By Eric Siebert
Designing and implementing a disaster recovery (DR) infrastructure is often complicated, expensive and challenging. Virtualization technologies -- for both storage and servers -- can help reduce the expense with unique approaches that differ from traditional DR methods and can provide increased flexibility and responsiveness. Server virtualization encapsulates an entire server into a single file, which makes transporting it to other locations much easier. Storage virtualization presents multiple storage devices as a single storage resource, which helps hide some of the back-end complexities of the storage devices and network. Either of these virtualization technologies will ease the implementation of a DR plan; used together, they can provide a very effective DR strategy.

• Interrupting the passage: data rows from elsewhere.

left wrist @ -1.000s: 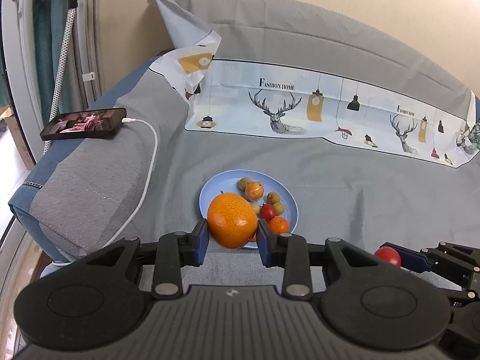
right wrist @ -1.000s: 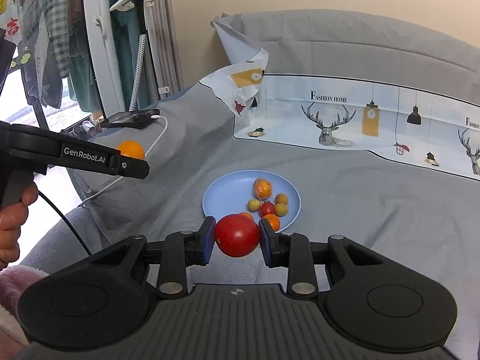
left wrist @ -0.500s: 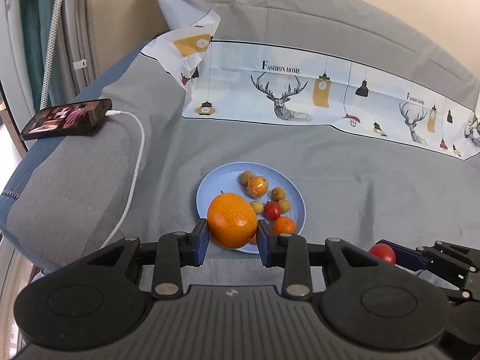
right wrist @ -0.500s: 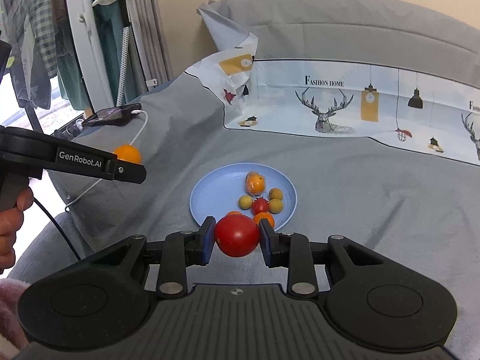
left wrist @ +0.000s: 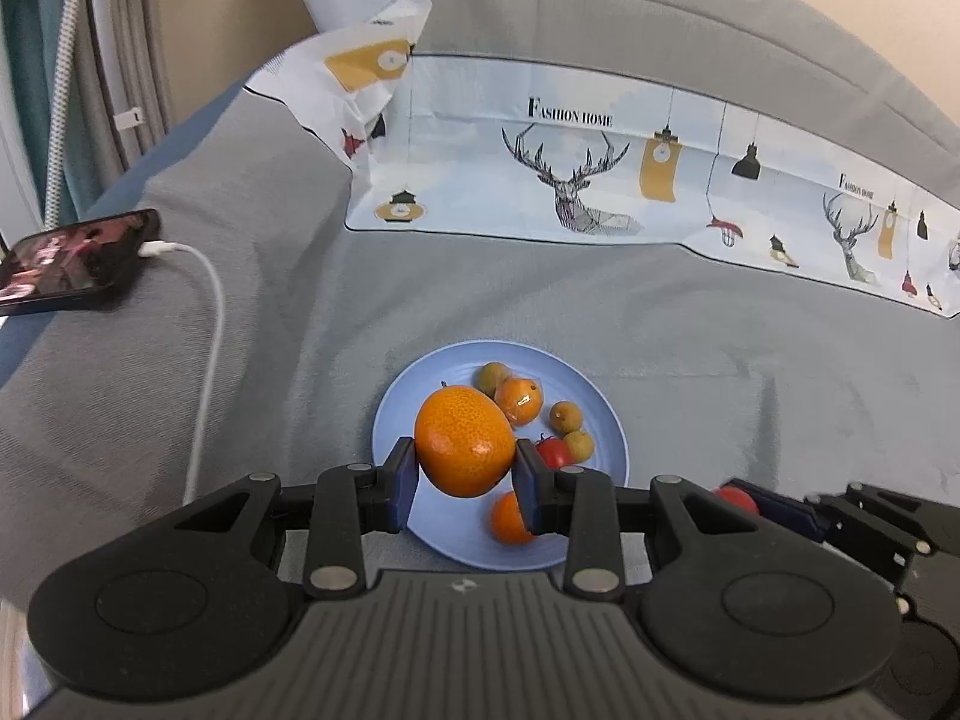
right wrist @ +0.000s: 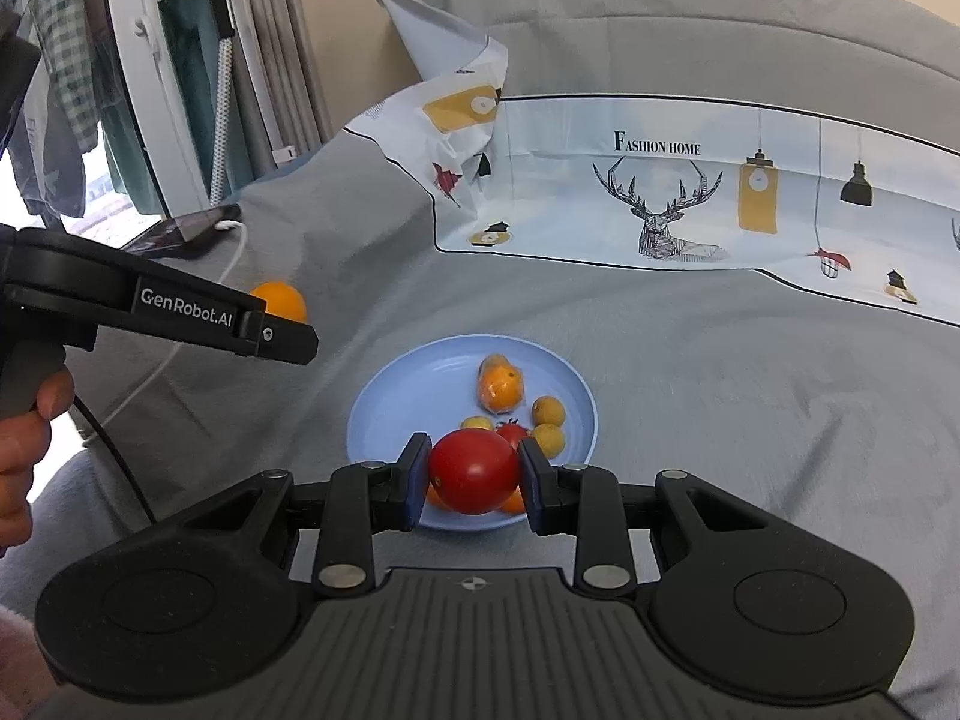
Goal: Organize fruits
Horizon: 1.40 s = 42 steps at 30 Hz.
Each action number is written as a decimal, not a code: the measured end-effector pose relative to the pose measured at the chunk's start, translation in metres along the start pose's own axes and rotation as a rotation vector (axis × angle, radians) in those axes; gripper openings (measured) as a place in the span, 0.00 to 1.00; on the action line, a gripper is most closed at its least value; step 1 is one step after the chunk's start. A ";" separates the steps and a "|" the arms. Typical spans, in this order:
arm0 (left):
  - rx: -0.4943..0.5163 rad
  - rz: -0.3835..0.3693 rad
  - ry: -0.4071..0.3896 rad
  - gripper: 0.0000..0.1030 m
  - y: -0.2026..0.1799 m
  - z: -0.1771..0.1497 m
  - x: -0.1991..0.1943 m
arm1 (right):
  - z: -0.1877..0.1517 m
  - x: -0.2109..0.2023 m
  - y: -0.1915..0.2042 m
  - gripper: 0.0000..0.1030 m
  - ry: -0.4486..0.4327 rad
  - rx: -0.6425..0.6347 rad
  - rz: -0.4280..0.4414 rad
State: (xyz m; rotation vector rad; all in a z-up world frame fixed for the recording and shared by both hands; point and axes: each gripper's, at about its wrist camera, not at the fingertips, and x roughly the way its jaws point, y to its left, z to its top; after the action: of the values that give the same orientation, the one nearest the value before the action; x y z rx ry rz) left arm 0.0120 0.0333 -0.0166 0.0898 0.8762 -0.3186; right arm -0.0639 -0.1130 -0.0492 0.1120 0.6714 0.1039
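Note:
A blue plate (left wrist: 396, 414) lies on the grey bed cover and holds several small fruits: a wrapped orange (left wrist: 521, 399), small yellow-green fruits, a small tomato and a small orange. My left gripper (left wrist: 462, 471) is shut on a large orange (left wrist: 463, 441) and holds it over the plate's near left part. My right gripper (right wrist: 474, 477) is shut on a red tomato (right wrist: 474, 469) and holds it above the plate's (right wrist: 390, 414) near edge. The left gripper with its orange (right wrist: 279, 300) also shows at the left of the right wrist view.
A phone (left wrist: 72, 261) on a white charging cable (left wrist: 207, 324) lies on the bed's left side. A printed cloth with deer (left wrist: 600, 180) is spread behind the plate. A window and hanging clothes (right wrist: 54, 90) stand at the far left.
Both grippers have moved forward toward the plate with their fruits still held. The left gripper's orange now hangs over the plate's inside instead of its near edge.

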 end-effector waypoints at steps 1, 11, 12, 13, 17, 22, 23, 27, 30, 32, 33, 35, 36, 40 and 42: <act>0.000 -0.001 0.008 0.37 0.000 0.002 0.006 | 0.002 0.006 -0.002 0.32 0.004 0.001 -0.003; 0.010 0.009 0.102 0.37 0.003 0.016 0.071 | 0.014 0.075 -0.018 0.32 0.076 -0.003 -0.014; 0.012 0.010 0.112 0.37 0.004 0.016 0.078 | 0.014 0.083 -0.019 0.32 0.088 -0.007 -0.011; 0.015 0.012 0.119 0.37 0.004 0.017 0.084 | 0.013 0.088 -0.019 0.32 0.096 -0.011 -0.009; 0.025 0.019 0.150 0.37 0.006 0.016 0.108 | 0.011 0.113 -0.020 0.32 0.136 -0.022 -0.004; 0.030 0.039 0.179 0.37 0.011 0.015 0.131 | 0.010 0.133 -0.021 0.32 0.157 -0.036 0.001; 0.028 0.047 0.178 0.42 0.013 0.015 0.132 | 0.010 0.136 -0.021 0.32 0.159 -0.041 0.002; 0.029 0.062 0.096 1.00 0.017 0.017 0.117 | 0.015 0.140 -0.019 0.57 0.154 -0.076 -0.001; 0.060 0.053 0.071 1.00 0.013 0.015 0.098 | 0.017 0.128 -0.019 0.74 0.152 -0.082 -0.032; 0.062 0.066 0.078 1.00 0.011 0.010 0.088 | 0.015 0.115 -0.020 0.79 0.171 -0.066 -0.061; 0.059 0.072 0.079 1.00 0.011 0.005 0.081 | 0.013 0.106 -0.021 0.81 0.178 -0.054 -0.072; 0.046 0.073 0.089 1.00 0.012 -0.003 0.068 | 0.007 0.089 -0.021 0.86 0.191 -0.033 -0.084; 0.034 0.068 0.094 1.00 0.012 -0.008 0.060 | 0.003 0.077 -0.020 0.87 0.194 -0.024 -0.087; 0.007 0.062 0.113 1.00 0.014 -0.026 0.034 | -0.008 0.041 -0.013 0.91 0.171 -0.025 -0.129; -0.008 0.078 0.113 1.00 0.014 -0.033 0.022 | -0.014 0.023 -0.008 0.94 0.145 -0.014 -0.169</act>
State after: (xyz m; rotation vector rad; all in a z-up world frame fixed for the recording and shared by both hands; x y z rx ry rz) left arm 0.0050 0.0485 -0.0556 0.1356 0.9835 -0.2385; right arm -0.0540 -0.1166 -0.0751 0.0340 0.8215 -0.0461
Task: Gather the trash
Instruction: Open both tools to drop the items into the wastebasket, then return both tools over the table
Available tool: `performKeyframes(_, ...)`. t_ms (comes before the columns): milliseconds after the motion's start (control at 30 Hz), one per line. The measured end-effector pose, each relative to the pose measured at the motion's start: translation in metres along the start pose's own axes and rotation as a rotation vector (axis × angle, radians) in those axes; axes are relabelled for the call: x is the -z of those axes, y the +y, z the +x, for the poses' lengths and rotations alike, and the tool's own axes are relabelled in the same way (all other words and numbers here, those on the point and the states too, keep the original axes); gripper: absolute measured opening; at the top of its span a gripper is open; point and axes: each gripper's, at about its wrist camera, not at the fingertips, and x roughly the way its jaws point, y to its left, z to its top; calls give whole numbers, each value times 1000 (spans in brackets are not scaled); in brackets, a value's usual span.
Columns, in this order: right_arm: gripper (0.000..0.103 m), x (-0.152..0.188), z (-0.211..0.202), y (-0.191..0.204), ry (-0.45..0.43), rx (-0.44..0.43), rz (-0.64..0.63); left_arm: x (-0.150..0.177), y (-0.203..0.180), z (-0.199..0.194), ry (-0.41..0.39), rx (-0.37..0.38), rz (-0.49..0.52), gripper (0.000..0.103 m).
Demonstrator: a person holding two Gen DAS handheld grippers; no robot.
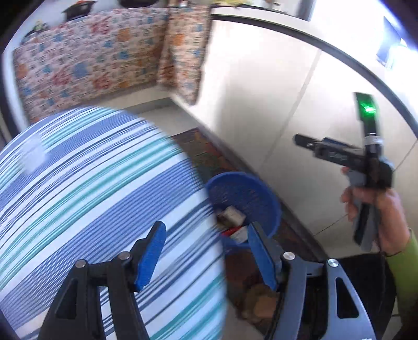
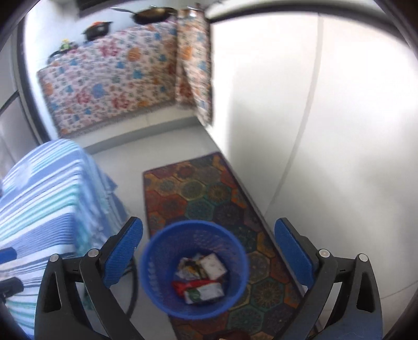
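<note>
A blue mesh bin (image 2: 194,269) stands on a patterned rug (image 2: 206,193) and holds several crumpled wrappers (image 2: 201,277). My right gripper (image 2: 209,256) hovers above the bin, open and empty, its blue pads (image 2: 124,252) either side of the rim. My left gripper (image 1: 206,257) is open and empty over the edge of a striped table cloth (image 1: 91,183). The bin (image 1: 245,198) lies just beyond its right pad. The right gripper's body (image 1: 365,167) shows in the left wrist view, held in a hand. A blurred white scrap (image 1: 34,157) lies on the cloth at far left.
The striped cloth covers a table (image 2: 44,198) left of the bin. A floral-covered counter (image 2: 112,78) with pans (image 2: 154,14) stands at the back. A white wall (image 2: 300,117) runs along the right of the rug. A black cable (image 2: 134,282) loops on the floor by the bin.
</note>
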Motion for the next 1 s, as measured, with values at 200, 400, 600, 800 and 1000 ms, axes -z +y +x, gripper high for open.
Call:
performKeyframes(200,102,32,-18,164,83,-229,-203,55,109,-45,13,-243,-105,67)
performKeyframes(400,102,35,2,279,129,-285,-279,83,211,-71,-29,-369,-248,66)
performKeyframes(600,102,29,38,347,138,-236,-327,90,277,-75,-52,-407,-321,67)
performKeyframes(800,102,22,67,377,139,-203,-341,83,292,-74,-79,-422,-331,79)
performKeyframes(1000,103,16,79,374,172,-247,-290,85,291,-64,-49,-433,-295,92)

For most companies, the type of DR environment they devise is typically determined by balancing the amount of money they have to spend on one-time and ongoing costs, with the required recovery time to ensure that any downtime is limited and doesn't significantly impact their business. Traditional DR scenarios usually called for maintaining a lot of physical servers at an offsite location and then using tape backups/restores or storage replication to transfer data between sites. With virtualization, there are more options for DR and the hardware requirements for the recovery site are greatly reduced. Even if your production data center hasn't been virtualized, you can still leverage virtualization at your remote location and convert your physical servers into virtual machines (VMs).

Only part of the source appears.